Avis-cathedral-beach

After paddling back to Hahei we sadly say goodbye to the Coromandel and continue our adventures towards Rotorua, New Zealand’s most active volcanic area.


Saturday afternoon

1pm: The journey between The Coromandel and Rotorua takes us through the enchanting village of Matamata, or more commonly known as Hobbiton. Entry to the Hobbiton Movie Set Tour is $75NZD and if you’re a fan of the films it’s well worth the money. We see where Frodo and Bilbo’s adventures began and, with no shame, soon we’re running around like kids re-enacting scenes from the film. Our tour isn’t overly crowded, but it’s advised to book ahead of time.

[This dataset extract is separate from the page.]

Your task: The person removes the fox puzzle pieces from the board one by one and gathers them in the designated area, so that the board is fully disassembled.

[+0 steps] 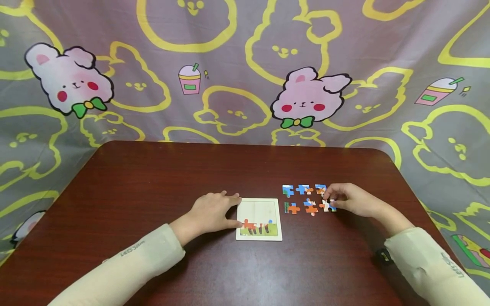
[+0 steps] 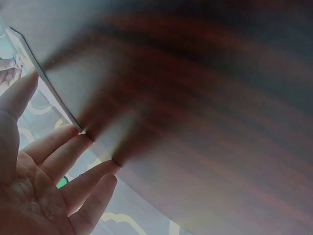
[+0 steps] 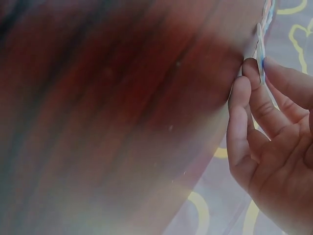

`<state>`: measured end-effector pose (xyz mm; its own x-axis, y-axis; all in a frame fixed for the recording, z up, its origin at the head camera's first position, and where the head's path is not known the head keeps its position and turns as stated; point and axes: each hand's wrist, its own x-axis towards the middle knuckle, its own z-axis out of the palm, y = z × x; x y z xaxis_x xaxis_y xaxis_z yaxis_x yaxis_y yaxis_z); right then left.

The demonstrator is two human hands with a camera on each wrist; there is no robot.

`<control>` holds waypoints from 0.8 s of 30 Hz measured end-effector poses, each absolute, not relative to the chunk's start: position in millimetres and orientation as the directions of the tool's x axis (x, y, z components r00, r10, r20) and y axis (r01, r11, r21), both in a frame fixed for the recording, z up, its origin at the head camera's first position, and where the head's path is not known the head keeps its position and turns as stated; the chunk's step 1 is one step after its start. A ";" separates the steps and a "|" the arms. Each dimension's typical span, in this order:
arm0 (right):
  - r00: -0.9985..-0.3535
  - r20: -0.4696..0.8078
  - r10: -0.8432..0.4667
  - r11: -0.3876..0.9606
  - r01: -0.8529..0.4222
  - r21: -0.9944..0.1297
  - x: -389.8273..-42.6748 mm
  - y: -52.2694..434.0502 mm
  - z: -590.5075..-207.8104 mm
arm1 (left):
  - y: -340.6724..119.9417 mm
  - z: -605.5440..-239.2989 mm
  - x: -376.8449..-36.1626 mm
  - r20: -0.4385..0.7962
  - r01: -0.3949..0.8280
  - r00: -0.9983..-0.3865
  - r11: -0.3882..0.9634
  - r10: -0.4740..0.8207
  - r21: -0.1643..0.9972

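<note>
Now right hand (image 1: pixel 354 199) pinches puzzle piece (image 1: pixel 328 206); left hand (image 1: pixel 212 211) flat against puzzle tray (image 1: pixel 260 219).

Two forearms in pale cream sleeves reach inward from the 7 and 5 o'clock corners of the head view. The left hand (image 1: pixel 212 212) lies palm down near centre, fingers straight and pointing toward 3 o'clock, thumb stretched out below them. In the left wrist view its fingertips (image 2: pixel 80 134) press flat. The right hand (image 1: pixel 354 200) sits at about 3 o'clock from the left, fingers curled toward 9 o'clock, thumb and fingertips (image 3: pixel 244 93) pinched together.
</note>
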<state>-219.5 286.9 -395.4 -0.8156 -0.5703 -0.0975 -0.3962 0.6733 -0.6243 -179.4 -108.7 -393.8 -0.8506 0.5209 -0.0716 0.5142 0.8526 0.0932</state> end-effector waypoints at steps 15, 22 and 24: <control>-0.843 -0.112 -0.526 0.736 -0.385 -0.556 -221.6 296.3 -388.7 | -108.2 -390.5 -180.1 -0.096 0.500 -0.855 0.859 0.510 0.111; -0.839 -0.089 -0.537 0.717 -0.397 -0.573 -220.4 282.7 -383.5 | -109.6 -389.6 -180.5 -0.132 0.483 -0.855 0.863 0.501 0.144; -0.836 -0.099 -0.540 0.713 -0.392 -0.582 -220.1 275.9 -381.9 | -110.1 -389.3 -180.6 -0.143 0.482 -0.854 0.864 0.500 0.147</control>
<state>-220.1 275.9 -381.9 -0.8358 -0.5399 -0.0992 -0.3915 0.7129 -0.5817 -180.6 -110.1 -389.3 -0.8538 0.5005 -0.1435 0.4817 0.8639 0.1470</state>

3pm: A ginger beer at Hobbiton’s Green Dragon Inn sets us up nicely for the next leg of our journey – a short 50 minute drive to Rotorua where we’ll stay for the night. Your nose will know you’re near Rotorua before you do. The smell from the geothermal area is strong, to say the least. Don’t be put off – it’s all natural, and the chance to see vivid green lakes, erupting geysers and bubbling mud pools is worth enduring the stench.


Sunday morning

 Rotorua to Taupo – 81KM, 1 hour

9am: Highway 5 leads you straight from Rotorua to Taupo in just over an hour. We’re told that the best geo-thermal area is on route at Wai-O-Tapu so we pull over and follow the signs to the Thermal Wonderland.

Unfortunately we didn’t get the memo that the Lady Knox Geyser is presented once a day at 10:15 am and that arrival at 9:30am is advised. Arriving at 10:20am, we run down to the geyser to find nothing but disappointment. The rest of the wonderland more than makes up for our lack of organisation. There are three self guided walking routes with varying durations, the longest taking up to two hours.Who knew a bubbling pool of mud could be so mesmerising? The array of colour is incredible – fiery oranges, luminous greens and fluoro yellows dot the landscape. We felt as though we were on another planet.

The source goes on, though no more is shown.